WHAT THE TASK ASKS. Please determine the number of lines in the material below that contain the word "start", and state it alone.

====== COLLECTED DATA ======

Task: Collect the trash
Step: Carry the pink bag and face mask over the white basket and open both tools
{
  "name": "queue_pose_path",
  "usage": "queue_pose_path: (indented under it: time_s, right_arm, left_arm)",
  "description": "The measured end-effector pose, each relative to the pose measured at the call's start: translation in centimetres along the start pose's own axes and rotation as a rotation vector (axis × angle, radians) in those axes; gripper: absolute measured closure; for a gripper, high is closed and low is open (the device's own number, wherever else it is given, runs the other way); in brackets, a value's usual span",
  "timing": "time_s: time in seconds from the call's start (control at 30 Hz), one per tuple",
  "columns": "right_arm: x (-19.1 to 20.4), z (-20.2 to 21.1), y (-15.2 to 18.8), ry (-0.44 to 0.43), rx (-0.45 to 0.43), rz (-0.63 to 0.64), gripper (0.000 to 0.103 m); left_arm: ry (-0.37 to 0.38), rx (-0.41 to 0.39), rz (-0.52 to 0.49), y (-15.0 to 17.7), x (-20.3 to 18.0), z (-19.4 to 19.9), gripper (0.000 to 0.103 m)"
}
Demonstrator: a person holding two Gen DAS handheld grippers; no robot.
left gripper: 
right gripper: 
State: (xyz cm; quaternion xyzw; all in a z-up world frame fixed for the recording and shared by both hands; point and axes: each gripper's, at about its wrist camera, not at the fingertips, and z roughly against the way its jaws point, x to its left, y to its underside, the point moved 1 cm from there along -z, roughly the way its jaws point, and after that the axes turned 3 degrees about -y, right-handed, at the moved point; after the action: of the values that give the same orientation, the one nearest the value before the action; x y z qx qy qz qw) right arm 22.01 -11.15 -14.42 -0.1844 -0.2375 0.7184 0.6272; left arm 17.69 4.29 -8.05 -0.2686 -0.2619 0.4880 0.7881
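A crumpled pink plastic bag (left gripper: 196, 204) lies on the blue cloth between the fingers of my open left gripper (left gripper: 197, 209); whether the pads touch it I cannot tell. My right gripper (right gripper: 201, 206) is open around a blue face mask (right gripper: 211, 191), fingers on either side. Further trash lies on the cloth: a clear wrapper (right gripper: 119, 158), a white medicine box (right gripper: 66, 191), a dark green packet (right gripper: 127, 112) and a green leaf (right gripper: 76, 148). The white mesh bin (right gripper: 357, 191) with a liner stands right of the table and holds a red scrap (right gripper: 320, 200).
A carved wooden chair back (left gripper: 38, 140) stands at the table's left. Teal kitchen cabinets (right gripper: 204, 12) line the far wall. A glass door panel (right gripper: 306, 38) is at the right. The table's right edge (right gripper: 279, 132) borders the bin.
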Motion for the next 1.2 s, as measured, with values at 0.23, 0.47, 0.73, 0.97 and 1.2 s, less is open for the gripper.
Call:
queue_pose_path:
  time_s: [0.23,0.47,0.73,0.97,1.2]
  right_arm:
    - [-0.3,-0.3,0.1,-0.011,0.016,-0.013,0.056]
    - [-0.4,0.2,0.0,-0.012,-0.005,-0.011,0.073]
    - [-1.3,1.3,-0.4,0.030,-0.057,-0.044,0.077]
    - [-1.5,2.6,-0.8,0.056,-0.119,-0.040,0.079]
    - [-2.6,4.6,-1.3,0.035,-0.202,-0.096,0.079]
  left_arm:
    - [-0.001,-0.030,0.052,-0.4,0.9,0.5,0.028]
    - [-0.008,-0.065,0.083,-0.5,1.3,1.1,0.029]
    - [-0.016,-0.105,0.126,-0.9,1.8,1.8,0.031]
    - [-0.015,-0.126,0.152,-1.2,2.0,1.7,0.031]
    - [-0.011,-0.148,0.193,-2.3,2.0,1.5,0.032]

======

ANSWER SPACE. 2